Wir konnten noch einkaufen und andere Geschäfte erledigen. Auf dem Camping Platz konnten wir es kaum erwarten: endlich wieder richtige Toiletten, Duschen und Strom mit WLAN. Schnell die Zelte aufgebaut und Mittag gegessen (leckerer Nudelsalat mit Avocado und Käse von Patrick) hatten wir Freizeit bis 14:45 Uhr. WLAN gab es nur an der Rezeption und im Restaurant, nicht bei den Zelten.

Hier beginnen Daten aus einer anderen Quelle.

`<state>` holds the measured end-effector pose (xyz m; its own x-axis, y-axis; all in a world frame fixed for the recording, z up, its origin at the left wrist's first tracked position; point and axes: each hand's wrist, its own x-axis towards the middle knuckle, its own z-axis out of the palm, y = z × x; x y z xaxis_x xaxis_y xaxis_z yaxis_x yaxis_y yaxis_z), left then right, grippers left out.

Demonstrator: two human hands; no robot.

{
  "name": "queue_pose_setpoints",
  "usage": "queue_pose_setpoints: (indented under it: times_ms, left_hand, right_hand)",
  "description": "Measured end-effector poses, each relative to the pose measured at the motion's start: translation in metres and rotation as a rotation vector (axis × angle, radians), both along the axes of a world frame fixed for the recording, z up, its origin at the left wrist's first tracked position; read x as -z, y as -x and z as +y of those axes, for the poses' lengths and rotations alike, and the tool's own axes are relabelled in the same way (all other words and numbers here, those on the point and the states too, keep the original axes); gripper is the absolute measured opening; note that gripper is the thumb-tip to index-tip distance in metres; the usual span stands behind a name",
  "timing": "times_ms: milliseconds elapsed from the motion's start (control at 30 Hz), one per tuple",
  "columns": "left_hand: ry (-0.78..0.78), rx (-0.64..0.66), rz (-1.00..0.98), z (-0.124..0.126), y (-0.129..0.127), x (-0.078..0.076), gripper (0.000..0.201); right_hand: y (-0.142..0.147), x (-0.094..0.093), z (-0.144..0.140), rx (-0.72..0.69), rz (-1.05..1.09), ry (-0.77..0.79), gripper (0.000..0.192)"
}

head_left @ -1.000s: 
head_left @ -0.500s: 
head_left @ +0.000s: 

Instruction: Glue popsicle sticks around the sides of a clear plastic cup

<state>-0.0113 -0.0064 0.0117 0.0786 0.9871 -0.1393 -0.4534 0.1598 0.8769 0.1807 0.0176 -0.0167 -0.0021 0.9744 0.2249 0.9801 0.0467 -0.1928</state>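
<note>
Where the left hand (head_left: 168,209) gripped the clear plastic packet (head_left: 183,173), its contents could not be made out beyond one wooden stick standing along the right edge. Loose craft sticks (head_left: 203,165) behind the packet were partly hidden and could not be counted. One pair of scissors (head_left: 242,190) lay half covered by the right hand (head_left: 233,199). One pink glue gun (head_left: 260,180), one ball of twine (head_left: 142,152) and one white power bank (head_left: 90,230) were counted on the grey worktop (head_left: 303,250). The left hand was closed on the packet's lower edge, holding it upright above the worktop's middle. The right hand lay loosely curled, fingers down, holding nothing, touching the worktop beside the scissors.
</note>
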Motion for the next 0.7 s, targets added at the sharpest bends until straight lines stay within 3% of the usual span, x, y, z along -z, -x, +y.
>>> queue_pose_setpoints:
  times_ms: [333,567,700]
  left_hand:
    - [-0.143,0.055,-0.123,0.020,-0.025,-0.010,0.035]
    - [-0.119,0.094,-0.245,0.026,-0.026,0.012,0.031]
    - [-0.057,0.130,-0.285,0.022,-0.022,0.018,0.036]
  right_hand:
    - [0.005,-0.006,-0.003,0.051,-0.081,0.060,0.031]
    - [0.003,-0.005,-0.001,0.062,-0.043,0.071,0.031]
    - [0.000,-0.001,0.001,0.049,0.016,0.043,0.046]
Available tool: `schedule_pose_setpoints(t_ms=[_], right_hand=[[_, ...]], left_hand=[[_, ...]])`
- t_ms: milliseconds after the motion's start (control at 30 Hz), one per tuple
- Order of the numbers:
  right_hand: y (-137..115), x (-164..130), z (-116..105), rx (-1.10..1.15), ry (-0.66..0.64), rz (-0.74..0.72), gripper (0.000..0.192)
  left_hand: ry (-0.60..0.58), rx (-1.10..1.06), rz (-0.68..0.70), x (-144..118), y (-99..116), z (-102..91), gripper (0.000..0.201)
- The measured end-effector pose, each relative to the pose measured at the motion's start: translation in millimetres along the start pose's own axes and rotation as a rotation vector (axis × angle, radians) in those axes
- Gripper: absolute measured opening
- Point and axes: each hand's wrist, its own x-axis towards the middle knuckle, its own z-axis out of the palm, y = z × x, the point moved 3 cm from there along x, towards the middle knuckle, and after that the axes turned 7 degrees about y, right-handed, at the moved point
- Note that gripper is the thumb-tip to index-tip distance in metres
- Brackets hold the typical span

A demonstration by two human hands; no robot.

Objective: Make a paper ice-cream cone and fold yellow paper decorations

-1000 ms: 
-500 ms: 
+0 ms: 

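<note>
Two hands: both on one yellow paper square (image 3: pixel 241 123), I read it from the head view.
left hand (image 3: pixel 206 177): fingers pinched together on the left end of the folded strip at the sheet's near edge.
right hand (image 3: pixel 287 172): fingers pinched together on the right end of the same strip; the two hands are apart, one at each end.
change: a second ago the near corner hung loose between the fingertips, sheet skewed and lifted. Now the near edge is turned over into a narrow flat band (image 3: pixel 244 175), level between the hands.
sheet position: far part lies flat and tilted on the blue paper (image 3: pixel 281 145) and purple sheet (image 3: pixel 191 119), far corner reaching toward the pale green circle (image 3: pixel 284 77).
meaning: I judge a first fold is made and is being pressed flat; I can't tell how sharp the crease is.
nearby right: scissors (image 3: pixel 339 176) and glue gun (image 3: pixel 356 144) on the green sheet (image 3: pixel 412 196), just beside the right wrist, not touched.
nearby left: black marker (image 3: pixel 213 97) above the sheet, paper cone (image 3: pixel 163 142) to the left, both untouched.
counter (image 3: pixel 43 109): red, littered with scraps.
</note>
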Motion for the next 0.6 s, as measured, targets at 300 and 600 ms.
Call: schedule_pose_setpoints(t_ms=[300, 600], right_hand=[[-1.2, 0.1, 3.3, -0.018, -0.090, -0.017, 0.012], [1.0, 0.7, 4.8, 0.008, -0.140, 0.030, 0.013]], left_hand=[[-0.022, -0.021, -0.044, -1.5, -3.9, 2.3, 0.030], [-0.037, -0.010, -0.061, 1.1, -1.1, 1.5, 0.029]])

14:45 Uhr ging es dann los zu einer Bootsfahrt auf dem Chobe Fluss. Wir hatten ein kleines Boot für uns und konnten auch unsere Getränkebox mitnehmen. Fast alle Tiere hatten wir sowieso schon gesehen, vom Wasser aus ist es aber trotzdem nochmal anders und wir konnten schön nah an die Krokodile und Flusspferde heranfahren, geschützt im Boot, anders als im
Okavango Delta, wo man ja hoffte, auf keine Tiere in den gar nicht geschützten Mokores Booten zu treffen. Auch Vögel gab es dort sehr viele! Nicht ganz so spannend, aber Nikki hat Spaß beim Fotografieren.
Zurück im Camp gab es dann Abendessen und das Trinkgeld für Ngande wurde überreicht - der letzte Abend zusammen in dieser Konstellation. Denn am nächsten Tag werden wir nach Sambia einreisen und nach Livingstone fahren, dort gibt es einen eigenen Transport organisiert von der Tour Company; Ngande fährt zurück nach Maun (ca. 700 km Asphaltstraße) wo er auch lebt und wo die nächste Tour für ihn nächste Woche starten wird. Auch für uns war das die letzte Nacht im Zelt, denn in Livingstone haben wir eine Lodge mit richtigen Zimmern und Betten.